Depuis bientôt cinquante ans, le Blayais vit au rythme de l'activité de sa centrale nucléaire et de son vignoble, deux moteurs économiques qui pèsent chacun autour de 10 % de l'emploi local. Mais alors que la viticulture traverse une crise historique et que la centrale du Blayais se cherche un avenir après 2040, la Haute Gironde se trouve à un tournant.
« Les décisions qu'on prend aujourd'hui auront des conséquences pour des dizaines d'années », prévient ainsi Lionel Matias, le président de l'Union des industries et métiers de la métallurgie (UIMM) de Gironde et Nouvelle-Aquitaine. « Les EPR 2 sont un sujet stratégique pour le territoire, s'ils ne se font pas, on passera à côté d'un certain nombre de gros projets industriels en Gironde comme en Nouvelle-Aquitaine qui ont besoin d'électricité décarbonée et bon marché. » Ce chef d'entreprise installé dans le Blayais s'exprime devant 150 personnes réunies, ce mercredi 25 juin, dans la salle polyvalente de Bayon-sur-Gironde, au bord de l'estuaire, 30 kilomètres au sud des quatre réacteurs nucléaire.

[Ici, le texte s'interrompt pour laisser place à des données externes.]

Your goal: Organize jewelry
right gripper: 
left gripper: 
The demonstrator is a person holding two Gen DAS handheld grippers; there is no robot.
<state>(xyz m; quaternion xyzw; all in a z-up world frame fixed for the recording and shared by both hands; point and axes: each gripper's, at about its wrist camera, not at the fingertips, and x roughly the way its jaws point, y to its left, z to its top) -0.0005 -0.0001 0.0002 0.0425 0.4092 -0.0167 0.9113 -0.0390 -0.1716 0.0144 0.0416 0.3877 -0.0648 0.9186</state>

À l'invitation de la Chambre de commerce et d'industrie (CCI) Bordeaux Gironde, élus et représentants du monde économique sont venus entendre des lobbyistes du nucléaire vanter les atouts économiques de cette énergie bas carbone mais, surtout, de l'implantation de deux réacteurs de nouvelle génération EPR 2 à Blaye, à l'horizon 2040. Alors que six premières paires d'EPR 2 sont déjà attribuées à Penly (Seine-Maritime), Gravelines (Nord) et Bugey (Ain), quatre nouveaux sites doivent en effet être sélectionnés par EDF et l'État fin 2026.